Faremo molta attenzione alla norma sui precari e su tutto ciò che riguarda la scuola, è una nostra battaglia da tempo. Per quanto riguarda i disoccupati, la nostra idea è più strutturale: un “contratto d’avvenire”, cioè tre anni di tasse zero per chi assume i giovani senza lavoro. Ma vorrei parlare di un’altra grande assenza nel decreto: le infrastrutture. Dare autonomia finanziaria ai porti; fare contratti di programma per gli aeroporti, ora quasi nessuno – su 47, che sono troppi – ne ha stipulati; fare nuove convenzioni autostradali e dare il via a investimenti privati sono tre contro-proposte per ridare fiato a un settore che mette in moto tutta l’economia.

Nel frattempo il Governo ha varato il decreto Parmalat. Il tema dell’italianità lo condividete?

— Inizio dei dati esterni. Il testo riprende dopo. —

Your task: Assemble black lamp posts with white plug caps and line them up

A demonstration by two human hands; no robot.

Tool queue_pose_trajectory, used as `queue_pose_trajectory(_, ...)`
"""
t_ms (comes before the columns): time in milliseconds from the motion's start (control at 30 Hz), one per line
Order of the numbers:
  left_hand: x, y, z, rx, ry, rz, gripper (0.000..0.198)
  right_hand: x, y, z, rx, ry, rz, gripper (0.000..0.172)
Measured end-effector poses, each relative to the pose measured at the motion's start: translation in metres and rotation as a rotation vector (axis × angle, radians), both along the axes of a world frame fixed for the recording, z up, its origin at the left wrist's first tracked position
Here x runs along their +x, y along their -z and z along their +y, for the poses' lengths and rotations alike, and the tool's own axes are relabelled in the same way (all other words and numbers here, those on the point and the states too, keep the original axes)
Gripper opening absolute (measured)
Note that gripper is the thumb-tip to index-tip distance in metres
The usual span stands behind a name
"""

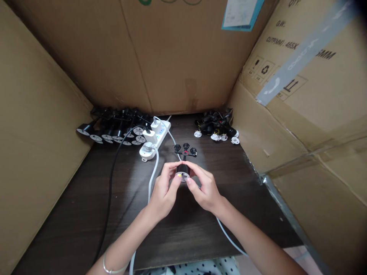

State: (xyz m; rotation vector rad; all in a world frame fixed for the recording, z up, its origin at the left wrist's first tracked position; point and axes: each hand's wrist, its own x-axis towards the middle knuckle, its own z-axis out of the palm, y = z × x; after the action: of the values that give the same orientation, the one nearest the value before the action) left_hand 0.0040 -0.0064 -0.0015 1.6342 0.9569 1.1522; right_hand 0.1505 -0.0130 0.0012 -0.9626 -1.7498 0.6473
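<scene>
Head view, nearest us first, showed a dotted cloth (213,266) at the front edge of the dark tabletop (235,194), and a bangle (106,269) on the left wrist. Beyond these, both forearms slanted inward to meet in the middle, where our left hand (164,193) and right hand (205,189) grasped one black device (182,168) between them. Our fingers curved over its barrel from either side, while both thumbs were at its near end, by a pale round end face (184,177); a yellow spot showed at the left thumb's tip, though we could not tell what it was. The device lay straight ahead of us, its long axis running away from the body, with the end face toward us and the branching head (185,152), red at its centre, pointing to the far wall. Neither hand was plainly nearer: the barrel sat between the two, touched by both. Farther off and to the left, a white power strip (161,137) lay aslant with plugs in it, a black cable (110,191) trailing back toward us. Behind that, a large left pile (117,126) of similar black pieces and a smaller right pile (215,123) lay before the cardboard back wall (177,61).
</scene>
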Motion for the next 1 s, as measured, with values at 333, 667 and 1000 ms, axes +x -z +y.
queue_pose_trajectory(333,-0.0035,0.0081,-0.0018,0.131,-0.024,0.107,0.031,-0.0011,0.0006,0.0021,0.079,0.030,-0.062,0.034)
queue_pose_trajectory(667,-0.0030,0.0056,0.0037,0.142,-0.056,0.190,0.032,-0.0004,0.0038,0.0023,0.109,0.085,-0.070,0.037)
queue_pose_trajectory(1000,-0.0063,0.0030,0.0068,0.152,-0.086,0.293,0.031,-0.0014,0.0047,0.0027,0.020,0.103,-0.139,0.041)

La vicenda di Parmalat mostra che nonostante l’aggressione del Governo – un decreto e il tentativo di creare una cordata – non si è riusciti a sortire alcun risultato. Credo che il tema non sia solo quello di impedire ad altri di venire in Italia ma creare dei campioni nazionali in grado di avere la taglia giusta per giocare d’attacco all’estero. Credo che la mano pubblica debba dedicarsi a questo obiettivo creando già un polo di reti mettendo insieme Terna e Snam Rete gas scorporandola da Eni.

Quanto costano le contro-misure Pd? Se voi dite al Governo che fa propaganda, c’è chi replica che l’opposizione non deve fare i conti con la finanza pubblica.

Direi mezzo miliardo. Molte sono a costo zero. Il centro-sinistra resta sulla linea del rigore e di questo diamo atto al lavoro – necessario – di Tremonti.